A linear function makes a straight line when you graph it. The degree of the function is 1, which means that the highest exponent on any variable is 1.
Linear equations can be written in slope-intercept form:
y = mx + b
where
m is the slope. It tells you the gradient of the line (rise/run). Negative m means the slope goes down from left to right. Positive means the slope goes up from left to right.
b is the y-intercept. That’s where the line crosses the y-axis.
Think of the slope as “rise over run.” If the slope is 2, the line goes up 2 for every 1 step to the right. If it’s negative, the line goes down as you move right.
How to graph a line (step by step):
Start by plotting the y-intercept (the point where x = 0).
From that point, use the slope to find another point.
Example: slope = 3 means go up 3, right 1.

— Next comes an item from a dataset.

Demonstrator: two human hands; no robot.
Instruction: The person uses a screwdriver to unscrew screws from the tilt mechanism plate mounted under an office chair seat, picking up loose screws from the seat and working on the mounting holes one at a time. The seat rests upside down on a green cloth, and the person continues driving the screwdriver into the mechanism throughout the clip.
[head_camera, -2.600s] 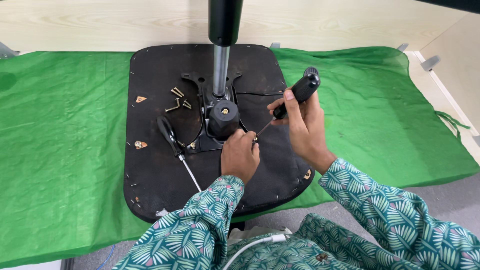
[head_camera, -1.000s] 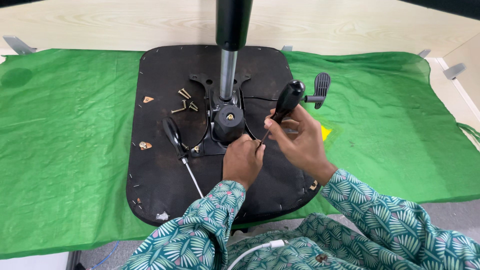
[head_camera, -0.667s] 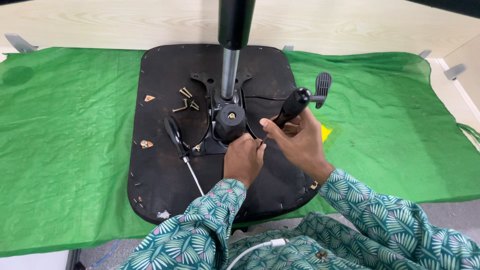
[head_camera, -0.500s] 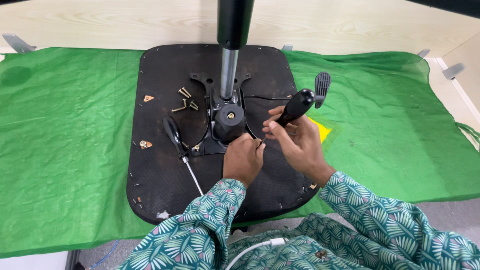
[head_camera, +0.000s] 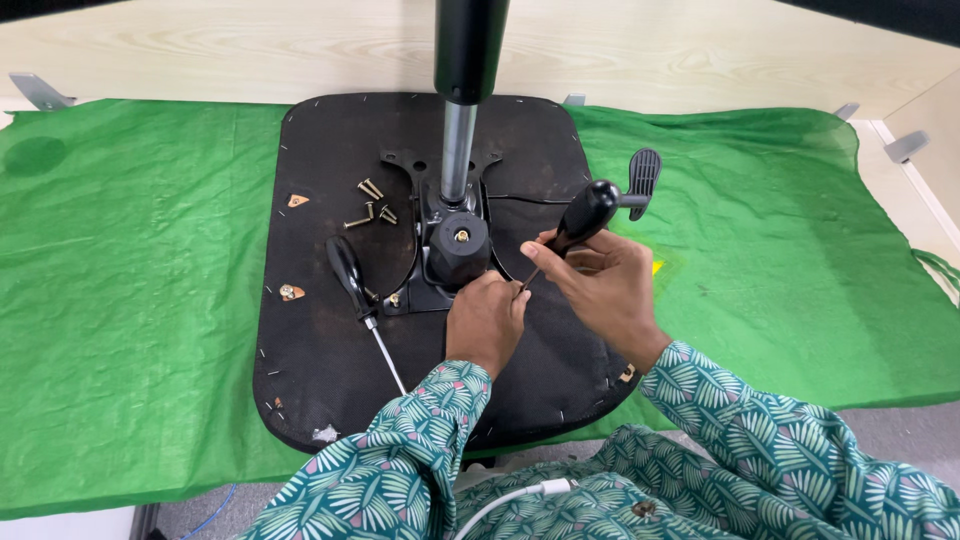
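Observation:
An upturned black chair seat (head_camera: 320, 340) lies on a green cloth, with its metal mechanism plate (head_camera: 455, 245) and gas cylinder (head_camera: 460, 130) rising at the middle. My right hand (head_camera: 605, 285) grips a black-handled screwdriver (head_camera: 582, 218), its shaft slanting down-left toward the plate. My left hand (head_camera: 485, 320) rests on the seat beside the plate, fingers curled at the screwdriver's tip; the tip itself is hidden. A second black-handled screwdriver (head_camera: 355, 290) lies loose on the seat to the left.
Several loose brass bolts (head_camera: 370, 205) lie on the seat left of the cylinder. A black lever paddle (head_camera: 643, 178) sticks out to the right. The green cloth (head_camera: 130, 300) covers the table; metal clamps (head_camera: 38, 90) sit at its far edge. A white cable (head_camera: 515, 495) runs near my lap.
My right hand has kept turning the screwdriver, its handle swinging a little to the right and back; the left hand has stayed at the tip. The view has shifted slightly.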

Example: slope = –2 means go down 2, right 1.
Draw a straight line through the points.
Here is a video illustrating slope-intercept form:
Example:
Equation: y = 2x – 1
Start at (0, –1) on the y-axis since -1 is the y-intercept.
Slope = 2 → up 2, right 1.
Mark the point (1, 1).
Connect the dots with a straight line.
Notice how every time you move 1 step to the right, the line goes up 2. That’s the slope in action.
Always ensure that your line is straight and extends to the ends of the graph.
A quadratic function makes a curve called a parabola. A quadratic equation has a degree of 2 (the highest exponent on the variables is 2). The general rule looks like this:
y = ax² + bx + c
a tells you if the parabola opens up (a > 0) or down (a < 0).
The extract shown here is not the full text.